Each student is required to speak twice during the quarter, with five points being awarded for each presentation. Usually this involves presenting the group’s chart or graph. For many students, this is a very demanding requirement, and I have learned through experience not to be critical of any individual. After all the presentations have been made, I may come back to specific group efforts to offer constructive criticism, but without calling attention to their speaker. For extra credit a student may speak more than twice, but I limit it to ten extra credit points.

For the final exam, I require each group to create a chart or graph that employs doing world history to explain the significance of the course. This is different from their other charts in that it covers all the course material and in that they have to bring it into the final instead of working on it in class. As a result, there is much cooperative work outside the classroom and some very creative material emerges. Once the students have arrived for the exam, each group gets ten minutes to present its interpretation, and we have a contest to see which group presents the best chart. They are also required to bring their daily charts created during the rest of the quarter in case there is a tie on the final chart. The criteria for judging are the same as for the review exercises. The winning group gets 50 points, and the other groups receive points according to how they place in the contest, with two points between each place.

For a given quarter, then, there will be about 20 or so notebook assignments, two or three review exercises, four to six notebook checks, two required speaking assignments and a 50 point final exam. I use a 90% =A, 80% =B grading scale. A conscientious student should have no trouble making a good grade. As many of my students are general education students, some of them choose not to earn high grades, and that is usually determined by their performance on the notebook and review exercises.

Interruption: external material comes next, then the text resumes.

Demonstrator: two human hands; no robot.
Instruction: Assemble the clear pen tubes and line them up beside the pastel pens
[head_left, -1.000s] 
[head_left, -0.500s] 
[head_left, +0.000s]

Admittedly, there is a large element of subjectivity built into this assessment system. I believe this is inevitable in the light of history’s nature as an art. Higher grades will go to those papers and projects that I think best apply Doing World History. My students do not have a problem with that aspect of the grading system. ( Most questions arise about the bookkeeping) In fact, when I explain my evaluation of their work they are satisfied and try to improve the next time. The most important consideration is consistency. I teach them Doing World History and require them to work with it throughout the course. The evaluations of their work are based on how well, how thoroughly and how creatively they apply the methods. On the whole, students are happy about what they learn in the course and satisfied with the grades they earn. This is reflected in positive course evaluations and anecdotal comments from the students.